If you have any complaints, I turned down Harvard to be here today, so shut up.
The first thing you should know is that, monetarily speaking, you wasted the past four years. If you add the money you could have earned in the real world to the money you (or, more likely, your parents) spent on this place, and invested it in even an extremely cautious mutual fund, you would have been a millionaire by the age of thirty-five. Instead, you'll be paying off student loans for the next ten years and the only way you'll ever make up the ground you've lost is if you marry someone rich. Hell, I'm 55, and the only reason my student loans are paid off is because I got this gig talking to you. And I only went to a one-year certificate-program broadcasting school. Yes, that's right. I'm not even a college graduate, yet here I am giving your commencement address. See? Four years down the tubes. Oh, well. I hope the beer was good. And if you didn't get laid once or twice, you should ask for a refund.
All right, graduates, I've given you my credentials - such as they are - and now is the time when I give you some good advice that you'll find useful throughout your life. Here it is:
Wherever you go, there you are.
(*stares at audience for five seconds*)
(*another five seconds of staring*)
I'm serious. That's it. That's the best advice I've got.
(*five more seconds, or until they start to throw stuff*)
Look, here's the thing. If you're driving north on Route 1 in Boston, and you get onto the Tobin Bridge, then you take the off-ramp for Charlestown, and go into McDonald's and buy an Egg McMuffin, you shouldn't bitch about not being in Los Angeles scarfing down a filet mignon at Emeril's. It's your own fucking fault you're in Charlestown, right? If you don't make the effort to put your ass in a seat at Emeril's, why do you think you have a right to complain? And if you never made even the slightest attempt to get to L.A., why in the name of Beelzebub's left ass cheek do you think you might deserve to be there?
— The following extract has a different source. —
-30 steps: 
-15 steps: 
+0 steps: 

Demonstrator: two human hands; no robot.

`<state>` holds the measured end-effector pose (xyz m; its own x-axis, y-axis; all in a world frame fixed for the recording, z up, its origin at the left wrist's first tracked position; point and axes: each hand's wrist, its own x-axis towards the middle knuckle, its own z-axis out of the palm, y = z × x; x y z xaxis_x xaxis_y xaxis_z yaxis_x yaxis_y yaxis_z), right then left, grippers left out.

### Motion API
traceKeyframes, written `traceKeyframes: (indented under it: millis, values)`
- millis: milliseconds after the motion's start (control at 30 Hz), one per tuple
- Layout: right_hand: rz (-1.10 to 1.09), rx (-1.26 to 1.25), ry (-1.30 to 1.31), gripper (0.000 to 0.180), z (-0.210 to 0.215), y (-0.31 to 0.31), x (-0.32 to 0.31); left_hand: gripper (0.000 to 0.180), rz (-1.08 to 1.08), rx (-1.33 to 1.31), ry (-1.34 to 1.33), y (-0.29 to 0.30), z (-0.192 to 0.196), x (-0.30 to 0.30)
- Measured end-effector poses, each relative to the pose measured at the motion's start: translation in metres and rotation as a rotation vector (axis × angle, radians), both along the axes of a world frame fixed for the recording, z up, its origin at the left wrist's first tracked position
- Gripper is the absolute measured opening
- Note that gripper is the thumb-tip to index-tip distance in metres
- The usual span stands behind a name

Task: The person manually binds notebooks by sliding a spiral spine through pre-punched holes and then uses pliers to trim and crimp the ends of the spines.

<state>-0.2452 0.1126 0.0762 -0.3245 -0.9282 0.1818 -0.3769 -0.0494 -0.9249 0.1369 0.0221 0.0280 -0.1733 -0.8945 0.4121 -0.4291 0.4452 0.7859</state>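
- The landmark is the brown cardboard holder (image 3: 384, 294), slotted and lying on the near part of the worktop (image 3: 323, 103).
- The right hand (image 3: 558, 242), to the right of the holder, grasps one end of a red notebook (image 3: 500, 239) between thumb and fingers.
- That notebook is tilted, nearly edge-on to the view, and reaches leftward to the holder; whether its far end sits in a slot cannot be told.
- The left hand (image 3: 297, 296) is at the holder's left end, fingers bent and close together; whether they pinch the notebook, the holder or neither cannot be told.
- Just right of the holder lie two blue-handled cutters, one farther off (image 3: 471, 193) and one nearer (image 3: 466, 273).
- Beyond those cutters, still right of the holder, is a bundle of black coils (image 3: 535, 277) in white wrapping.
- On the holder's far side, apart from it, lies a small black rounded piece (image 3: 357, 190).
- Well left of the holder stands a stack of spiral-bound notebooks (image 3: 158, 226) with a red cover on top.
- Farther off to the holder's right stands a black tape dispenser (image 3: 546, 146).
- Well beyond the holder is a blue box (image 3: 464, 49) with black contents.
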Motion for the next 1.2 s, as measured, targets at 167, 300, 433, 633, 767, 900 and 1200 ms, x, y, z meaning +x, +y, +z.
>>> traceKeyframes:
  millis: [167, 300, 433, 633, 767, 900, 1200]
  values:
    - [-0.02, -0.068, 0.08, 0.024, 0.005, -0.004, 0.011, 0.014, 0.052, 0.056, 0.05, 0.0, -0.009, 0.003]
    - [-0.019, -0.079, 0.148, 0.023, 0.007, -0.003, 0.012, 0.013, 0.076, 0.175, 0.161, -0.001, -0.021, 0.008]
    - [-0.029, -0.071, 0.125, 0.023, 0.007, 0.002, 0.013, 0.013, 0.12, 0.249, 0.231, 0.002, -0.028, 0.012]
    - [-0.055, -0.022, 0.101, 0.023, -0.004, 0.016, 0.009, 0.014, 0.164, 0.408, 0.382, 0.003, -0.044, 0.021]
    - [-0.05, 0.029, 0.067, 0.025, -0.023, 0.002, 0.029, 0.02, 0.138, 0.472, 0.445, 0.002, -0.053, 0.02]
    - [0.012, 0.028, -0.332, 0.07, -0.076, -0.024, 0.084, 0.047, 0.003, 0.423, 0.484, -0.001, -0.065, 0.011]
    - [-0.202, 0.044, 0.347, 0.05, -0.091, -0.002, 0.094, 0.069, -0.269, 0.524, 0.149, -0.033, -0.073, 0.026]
Wherever you go, there you are.
Mostly, YOU will decide where you end up. The choices you make will bring you somewhere, so it would be smart of you to consider just where those choices might bring you and make sure that's someplace you won't mind being. And if you have someplace you want to be, do what needs to be done to get there. You can't get to Paris by taking the New York City Subway, but it's a swell option if you want to go to Brooklyn.
Now, some of you are saying, "But, I had to overcome so much to get here! I had an alcoholic father and my mother was a crack whore and I had to eat welly-cheese every second meal and my parish priest fondled me on alternate Sundays."
Well, boo-friggin-hoo, precious little snowflake! Consider yourself dope-slapped. You think everyone else had it easier than you? Well, yeah, OK, maybe most people did. Shut the fuck up, anyway. Everybody on the face of the earth had to overcome something.
Maybe you had to overcome more than the guy or gal next to you? Fine. Congratulations on your achievement. You know what? You had it easier than someone else, too. There's someone out there who had no father or mother, didn't even get welly cheese, and whose parish priest fondled him every day, twice on Sundays, and then rented him out to the next parish over for summer vacation. On top of that, he was born with one eye and then contracted cancer of the ears at age three. And he's out there somewhere doing his nine-to-five and happy to have the opportunity.
Here's the deal: If you're a nice person, and you don't whine about your problems, people will actually ask you to tell your story. Rest assured, however, that nobody wants you to grab them by the lapels and sobbingly complain about how tough you've had it. All that will do is make you a pain in the ass.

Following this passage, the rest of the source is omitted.